### REQUIRED WORK
Write out again, exactly, the lines below starting at the one with "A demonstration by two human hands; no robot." and ending at the one with "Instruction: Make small".

### DATA

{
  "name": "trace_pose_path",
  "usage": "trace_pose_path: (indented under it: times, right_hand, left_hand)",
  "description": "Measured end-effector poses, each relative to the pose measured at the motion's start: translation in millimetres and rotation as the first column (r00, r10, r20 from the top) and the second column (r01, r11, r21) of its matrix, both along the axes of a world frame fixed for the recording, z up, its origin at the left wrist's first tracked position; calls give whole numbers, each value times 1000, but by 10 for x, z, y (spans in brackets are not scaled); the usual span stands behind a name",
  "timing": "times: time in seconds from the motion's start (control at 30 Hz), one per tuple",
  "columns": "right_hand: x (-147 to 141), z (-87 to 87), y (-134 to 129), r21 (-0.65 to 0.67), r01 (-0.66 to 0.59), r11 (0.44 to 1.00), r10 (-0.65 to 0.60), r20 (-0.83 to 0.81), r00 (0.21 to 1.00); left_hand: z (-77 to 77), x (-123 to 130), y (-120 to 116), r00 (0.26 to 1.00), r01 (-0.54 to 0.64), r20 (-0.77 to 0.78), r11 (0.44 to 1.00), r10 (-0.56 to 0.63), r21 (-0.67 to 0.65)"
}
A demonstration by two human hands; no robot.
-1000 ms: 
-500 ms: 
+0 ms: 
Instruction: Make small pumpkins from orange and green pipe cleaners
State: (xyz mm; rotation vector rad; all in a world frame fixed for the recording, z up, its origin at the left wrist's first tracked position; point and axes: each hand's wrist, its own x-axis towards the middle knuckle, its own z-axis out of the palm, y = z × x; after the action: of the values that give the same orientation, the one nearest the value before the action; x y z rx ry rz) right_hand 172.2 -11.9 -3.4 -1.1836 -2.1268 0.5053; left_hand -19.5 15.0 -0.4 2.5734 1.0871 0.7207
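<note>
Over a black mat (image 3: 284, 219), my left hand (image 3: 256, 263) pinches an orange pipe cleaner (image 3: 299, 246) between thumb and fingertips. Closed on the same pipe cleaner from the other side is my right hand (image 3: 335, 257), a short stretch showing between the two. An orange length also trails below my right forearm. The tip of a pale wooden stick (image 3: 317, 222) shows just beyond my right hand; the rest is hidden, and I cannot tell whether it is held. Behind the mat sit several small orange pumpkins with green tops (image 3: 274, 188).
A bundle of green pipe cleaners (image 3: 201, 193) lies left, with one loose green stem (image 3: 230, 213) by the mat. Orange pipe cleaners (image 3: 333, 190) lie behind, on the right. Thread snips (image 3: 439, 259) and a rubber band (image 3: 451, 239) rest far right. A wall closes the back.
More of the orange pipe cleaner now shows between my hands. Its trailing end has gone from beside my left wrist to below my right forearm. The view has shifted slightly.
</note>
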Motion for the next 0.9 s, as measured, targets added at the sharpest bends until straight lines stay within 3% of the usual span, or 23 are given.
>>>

### EXPECTED ANSWER
A demonstration by two human hands; no robot.
-1000 ms: 
-500 ms: 
+0 ms: 
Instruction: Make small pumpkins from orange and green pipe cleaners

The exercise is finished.